▶ _INSTRUCTIONS TO FOLLOW_: Each line that contains "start" needs to be copied from the listing.

▶ _DATA_:

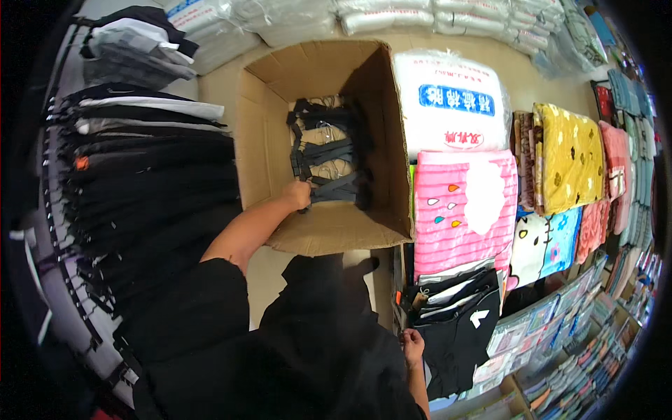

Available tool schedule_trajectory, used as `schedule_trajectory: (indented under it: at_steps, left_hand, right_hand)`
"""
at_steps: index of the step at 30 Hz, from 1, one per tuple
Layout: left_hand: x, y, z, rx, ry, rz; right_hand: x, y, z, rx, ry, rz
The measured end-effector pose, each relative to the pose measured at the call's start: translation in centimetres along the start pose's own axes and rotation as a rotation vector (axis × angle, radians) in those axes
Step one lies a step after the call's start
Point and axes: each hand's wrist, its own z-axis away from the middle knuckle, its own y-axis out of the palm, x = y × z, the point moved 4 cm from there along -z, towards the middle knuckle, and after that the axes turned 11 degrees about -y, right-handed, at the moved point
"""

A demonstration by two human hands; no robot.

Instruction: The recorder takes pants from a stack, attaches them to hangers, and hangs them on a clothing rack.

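Observation:
An open cardboard box point(265, 152) stands in front of me, with several dark hangers or clips point(328, 152) with metal hooks lying in rows at its bottom. My left hand point(298, 195) reaches over the near left part of the box and is closed around the end of one dark piece; its fingertips are partly hidden. Lower right, my right hand point(413, 344) is beside black folded garments point(459, 336) hanging at the near end of the goods; its fingers are curled near their edge, and whether they grip anything cannot be told.
A long rack of black garments point(157, 194) runs along the left. Right of the box lie a plastic-wrapped white bundle point(451, 126), a pink striped blanket point(446, 184) and a yellow blanket point(572, 157). Wrapped white packs point(388, 21) line the far side.

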Motion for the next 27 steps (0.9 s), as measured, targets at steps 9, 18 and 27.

▶ _TASK RESPONSE_:
The measured end-effector pose, each relative to the pose measured at the call's start: translation in centimetres along the start pose's own axes and rotation as a rotation vector (axis × angle, radians) in those axes
Step one lies a step after the call's start

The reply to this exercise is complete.